Hi Richard I use methylene chloride its what they recommend in the perspex factory


----------



## Paul_MTS (Mar 23, 2008)

I haven't looked into building acrylic tanks for a long time but when I came close to doing it for a fish tank I was going to ship over Weld-On products from the US as thats what all the acrylic fans use over there.

I prefer working with glass though.


----------



## selina20 (May 28, 2008)

Hi Jay looked at the photos and the thing thats bugging me is the ventilation. Would be nice if a mesh panel was incorporated into the design.


----------



## jaykickboxer (Feb 11, 2008)

selina20 said:


> Hi Jay looked at the photos and the thing thats bugging me is the ventilation. Would be nice if a mesh panel was incorporated into the design.
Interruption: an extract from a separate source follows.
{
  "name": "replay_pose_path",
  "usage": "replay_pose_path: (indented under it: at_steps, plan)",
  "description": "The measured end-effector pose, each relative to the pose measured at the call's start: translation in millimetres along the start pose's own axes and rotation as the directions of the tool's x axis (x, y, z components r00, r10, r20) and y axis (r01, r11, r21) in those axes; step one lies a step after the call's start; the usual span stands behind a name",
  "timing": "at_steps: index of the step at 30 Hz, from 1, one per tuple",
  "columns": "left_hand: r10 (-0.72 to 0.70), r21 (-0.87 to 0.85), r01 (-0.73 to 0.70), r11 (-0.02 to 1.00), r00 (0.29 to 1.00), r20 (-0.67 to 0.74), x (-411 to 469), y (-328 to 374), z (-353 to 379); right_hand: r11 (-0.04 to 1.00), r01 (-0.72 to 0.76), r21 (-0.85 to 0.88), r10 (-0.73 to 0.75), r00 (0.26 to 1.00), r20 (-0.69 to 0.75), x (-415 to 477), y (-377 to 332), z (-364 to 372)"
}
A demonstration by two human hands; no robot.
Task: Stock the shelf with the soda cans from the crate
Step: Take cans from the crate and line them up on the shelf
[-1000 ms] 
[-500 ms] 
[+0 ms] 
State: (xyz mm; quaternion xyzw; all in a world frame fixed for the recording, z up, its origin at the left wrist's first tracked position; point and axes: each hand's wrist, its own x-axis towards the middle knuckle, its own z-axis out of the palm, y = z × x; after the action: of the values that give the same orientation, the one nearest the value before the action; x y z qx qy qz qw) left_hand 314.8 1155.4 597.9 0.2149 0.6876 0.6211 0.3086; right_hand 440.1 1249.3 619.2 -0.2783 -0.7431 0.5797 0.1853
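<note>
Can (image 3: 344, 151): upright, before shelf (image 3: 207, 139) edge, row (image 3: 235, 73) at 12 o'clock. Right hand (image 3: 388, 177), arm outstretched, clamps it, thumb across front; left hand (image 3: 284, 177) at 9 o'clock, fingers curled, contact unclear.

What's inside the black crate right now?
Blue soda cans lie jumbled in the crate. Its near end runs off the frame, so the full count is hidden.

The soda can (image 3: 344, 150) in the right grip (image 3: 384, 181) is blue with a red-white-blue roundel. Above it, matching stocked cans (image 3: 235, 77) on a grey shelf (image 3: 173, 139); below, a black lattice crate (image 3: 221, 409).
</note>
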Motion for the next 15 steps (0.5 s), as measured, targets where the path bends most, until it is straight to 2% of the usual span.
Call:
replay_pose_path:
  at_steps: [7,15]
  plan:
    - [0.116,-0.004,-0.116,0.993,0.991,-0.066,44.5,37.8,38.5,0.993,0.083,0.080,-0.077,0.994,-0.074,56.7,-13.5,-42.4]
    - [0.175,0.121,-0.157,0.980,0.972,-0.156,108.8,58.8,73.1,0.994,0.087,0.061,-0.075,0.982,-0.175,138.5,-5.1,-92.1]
I have order mesh circle panels for the larger tanks the smaller ones have the same amount if holes as other perspex tanks 38 holes as there small I assuming this is suffice u can drill more if needed IL get u over spme more live when I get a chance I've teamed a couple of things


----------



## jaykickboxer (Feb 11, 2008)

ill get some proper pics up tomorow hopefully when i place a proper adverts with a few finished examples but heres a almost finished 8x4x4 terrestrial just needs drilling so u get a idea


----------



## Paul c 1 (Sep 30, 2009)

I like the design you have there Jay.
-P


----------



## jaykickboxer (Feb 11, 2008)

Cheers mate


Paul c 1 said:


> I like the design you have there Jay.
> -P


----------



## robowen (Aug 14, 2010)

would deffo be interested in some of these!


----------



## chalky76 (Aug 23, 2007)

Any arborial ones yet?


----------



## jaykickboxer (Feb 11, 2008)

chalky76 said:


> Any arborial ones yet?



I've got loads of terrestrial finished IL uploaded proper pics tomorow as my laptops broke I'm on my fone but only 1 aboreal done unfortanatly the bottle I glue them with keeps being tempramentle and leaking when I'm joining the bottom so I've had to order a special one from America so I'm hoping to get some done on the weekend


----------



## jaykickboxer (Feb 11, 2008)

Anybody fancy being kind enough to upload a couple of pics to this thread for me if so send me ur email address IL send u a couple of pics


----------



## cbmark (Feb 23, 2008)

will pm you now


----------



## chalky76 (Aug 23, 2007)

On behalf of Jay


----------



## geckodelta (Dec 11, 2008)

wow im really liking those would almost deffo be interested in a couple... they look very sturdy : victory:


----------



## bigdazz (Mar 3, 2005)

happy days cant wait to get mine


----------



## jaykickboxer (Feb 11, 2008)

geckodelta said:


> wow im really liking those would almost deffo be interested in a couple... they look very sturdy : victory:


They are make I tested 1 earlier tryed to rip one apart defanatly not do able


----------



## geckodelta (Dec 11, 2008)

good  what sizes can you make would one about 2 by 1.5 ft be do able ??


----------



## goliathmark (Nov 18, 2005)

Jay they are spot on mate will be on touch soon


----------



## jaykickboxer (Feb 11, 2008)

goliathmark said:


> Jay they are spot on mate will be on touch soon


Cheers I got some aboreals finished now but i wont be able to upload pics till tomorow


----------



## Khanidge (Jul 25, 2008)

Jay they look very professional, sturdy and all round good quality. 
I have just one question though, could you fit feet to the bottom of each? this would not only give a slight air gap to the bottom which would be beneficial to any one using a heat matt but if positioned correctly they would also double up as locating pegs should you want to stack them on top of one another as in one of your Photo's.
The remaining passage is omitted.